* [Your instructions]: Every line below should be repeated exactly as written.

* [Stored data entries]:
*** Begin section ***

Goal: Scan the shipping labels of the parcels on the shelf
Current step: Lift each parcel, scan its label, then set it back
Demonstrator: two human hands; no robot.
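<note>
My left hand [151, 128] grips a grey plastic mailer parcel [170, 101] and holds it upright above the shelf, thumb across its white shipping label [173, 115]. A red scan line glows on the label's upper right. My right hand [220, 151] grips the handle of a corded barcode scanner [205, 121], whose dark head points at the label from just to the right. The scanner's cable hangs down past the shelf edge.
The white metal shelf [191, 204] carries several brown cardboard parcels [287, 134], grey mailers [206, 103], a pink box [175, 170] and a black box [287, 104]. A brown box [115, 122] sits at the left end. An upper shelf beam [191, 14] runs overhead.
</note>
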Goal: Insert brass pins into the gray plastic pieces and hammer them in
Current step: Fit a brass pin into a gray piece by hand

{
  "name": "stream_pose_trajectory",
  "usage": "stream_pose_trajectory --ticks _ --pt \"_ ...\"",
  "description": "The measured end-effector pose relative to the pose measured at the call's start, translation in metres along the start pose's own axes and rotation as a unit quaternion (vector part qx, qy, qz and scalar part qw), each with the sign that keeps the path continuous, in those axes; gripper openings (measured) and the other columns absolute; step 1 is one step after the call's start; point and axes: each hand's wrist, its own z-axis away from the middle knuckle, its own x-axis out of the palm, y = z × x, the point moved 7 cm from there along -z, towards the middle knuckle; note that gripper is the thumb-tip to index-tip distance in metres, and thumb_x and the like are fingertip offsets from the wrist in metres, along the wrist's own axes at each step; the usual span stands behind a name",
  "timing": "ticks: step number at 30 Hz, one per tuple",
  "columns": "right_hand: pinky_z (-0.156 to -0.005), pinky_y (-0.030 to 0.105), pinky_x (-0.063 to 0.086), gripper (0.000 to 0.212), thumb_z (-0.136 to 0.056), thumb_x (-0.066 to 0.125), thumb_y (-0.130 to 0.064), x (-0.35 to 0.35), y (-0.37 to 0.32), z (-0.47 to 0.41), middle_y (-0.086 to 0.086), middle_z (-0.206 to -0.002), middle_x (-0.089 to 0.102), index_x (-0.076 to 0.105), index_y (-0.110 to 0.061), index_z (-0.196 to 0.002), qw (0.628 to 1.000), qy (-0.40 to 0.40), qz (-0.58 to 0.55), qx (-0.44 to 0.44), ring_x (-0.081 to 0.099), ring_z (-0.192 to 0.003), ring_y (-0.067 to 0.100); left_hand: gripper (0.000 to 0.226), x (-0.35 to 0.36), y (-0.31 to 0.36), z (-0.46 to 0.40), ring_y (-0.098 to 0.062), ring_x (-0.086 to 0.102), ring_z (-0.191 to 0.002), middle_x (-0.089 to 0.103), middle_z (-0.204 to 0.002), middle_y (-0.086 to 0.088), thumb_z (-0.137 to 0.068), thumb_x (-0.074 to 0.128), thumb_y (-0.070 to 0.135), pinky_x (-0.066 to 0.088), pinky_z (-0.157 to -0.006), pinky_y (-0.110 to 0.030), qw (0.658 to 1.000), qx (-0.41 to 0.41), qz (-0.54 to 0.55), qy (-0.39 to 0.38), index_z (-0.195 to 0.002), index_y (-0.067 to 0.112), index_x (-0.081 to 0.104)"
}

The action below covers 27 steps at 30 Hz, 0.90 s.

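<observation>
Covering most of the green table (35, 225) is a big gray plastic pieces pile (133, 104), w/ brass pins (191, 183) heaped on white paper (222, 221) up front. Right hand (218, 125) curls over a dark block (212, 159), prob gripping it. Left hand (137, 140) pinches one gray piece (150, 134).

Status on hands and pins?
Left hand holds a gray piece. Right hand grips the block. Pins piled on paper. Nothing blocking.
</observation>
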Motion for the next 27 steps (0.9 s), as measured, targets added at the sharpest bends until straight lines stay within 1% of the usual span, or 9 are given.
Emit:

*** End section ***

* [Result of this exercise]:
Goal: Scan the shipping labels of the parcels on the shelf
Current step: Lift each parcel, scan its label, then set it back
Demonstrator: two human hands; no robot.
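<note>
My left hand [151, 128] grips a grey plastic mailer parcel [170, 101] and holds it upright above the shelf, thumb across its white shipping label [173, 115]. A red scan line glows on the label's upper right. My right hand [220, 151] grips the handle of a corded barcode scanner [205, 121], whose dark head points at the label from just to the right. The scanner's cable hangs down past the shelf edge.
The white metal shelf [191, 204] carries several brown cardboard parcels [287, 134], grey mailers [206, 103], a pink box [175, 170] and a black box [287, 104]. A brown box [115, 122] sits at the left end. An upper shelf beam [191, 14] runs overhead.
</note>
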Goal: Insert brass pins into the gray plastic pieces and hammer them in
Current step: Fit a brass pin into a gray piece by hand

{
  "name": "stream_pose_trajectory",
  "usage": "stream_pose_trajectory --ticks _ --pt \"_ ...\"",
  "description": "The measured end-effector pose relative to the pose measured at the call's start, translation in metres along the start pose's own axes and rotation as a unit quaternion (vector part qx, qy, qz and scalar part qw), each with the sign that keeps the path continuous, in those axes; gripper openings (measured) and the other columns absolute; step 1 is one step after the call's start; point and axes: each hand's wrist, its own z-axis away from the middle knuckle, its own x-axis out of the palm, y = z × x, the point moved 7 cm from there along -z, towards the middle knuckle; note that gripper is the thumb-tip to index-tip distance in metres, and thumb_x and the like are fingertip offsets from the wrist in metres, along the wrist's own axes at each step; the usual span stands behind a name",
  "timing": "ticks: step number at 30 Hz, one per tuple",
  "columns": "right_hand: pinky_z (-0.156 to -0.005), pinky_y (-0.030 to 0.105), pinky_x (-0.063 to 0.086), gripper (0.000 to 0.212), thumb_z (-0.136 to 0.056), thumb_x (-0.066 to 0.125), thumb_y (-0.130 to 0.064), x (-0.35 to 0.35), y (-0.37 to 0.32), z (-0.47 to 0.41), middle_y (-0.086 to 0.086), middle_z (-0.206 to -0.002), middle_x (-0.089 to 0.102), index_x (-0.076 to 0.105), index_y (-0.110 to 0.061), index_z (-0.196 to 0.002), qw (0.628 to 1.000), qy (-0.40 to 0.40), qz (-0.58 to 0.55), qx (-0.44 to 0.44), ring_x (-0.081 to 0.099), ring_z (-0.192 to 0.003), ring_y (-0.067 to 0.100); left_hand: gripper (0.000 to 0.226), x (-0.35 to 0.36), y (-0.31 to 0.36), z (-0.46 to 0.40), ring_y (-0.098 to 0.062), ring_x (-0.086 to 0.102), ring_z (-0.191 to 0.002), middle_x (-0.089 to 0.103), middle_z (-0.204 to 0.002), middle_y (-0.086 to 0.088), thumb_z (-0.137 to 0.068), thumb_x (-0.074 to 0.128), thumb_y (-0.070 to 0.135), pinky_x (-0.066 to 0.088), pinky_z (-0.157 to -0.006), pinky_y (-0.110 to 0.030), qw (0.658 to 1.000), qx (-0.41 to 0.41), qz (-0.54 to 0.55), qy (-0.39 to 0.38), index_z (-0.195 to 0.002), index_y (-0.067 to 0.112), index_x (-0.081 to 0.104)"
}

The action below covers 27 steps at 30 Hz, 0.90 s.

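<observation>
Covering most of the green table (35, 225) is a big gray plastic pieces pile (133, 104), w/ brass pins (191, 183) heaped on white paper (222, 221) up front. Right hand (218, 125) curls over a dark block (212, 159), prob gripping it. Left hand (137, 140) pinches one gray piece (150, 134).

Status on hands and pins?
Left hand holds a gray piece. Right hand grips the block. Pins piled on paper. Nothing blocking.
</observation>
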Motion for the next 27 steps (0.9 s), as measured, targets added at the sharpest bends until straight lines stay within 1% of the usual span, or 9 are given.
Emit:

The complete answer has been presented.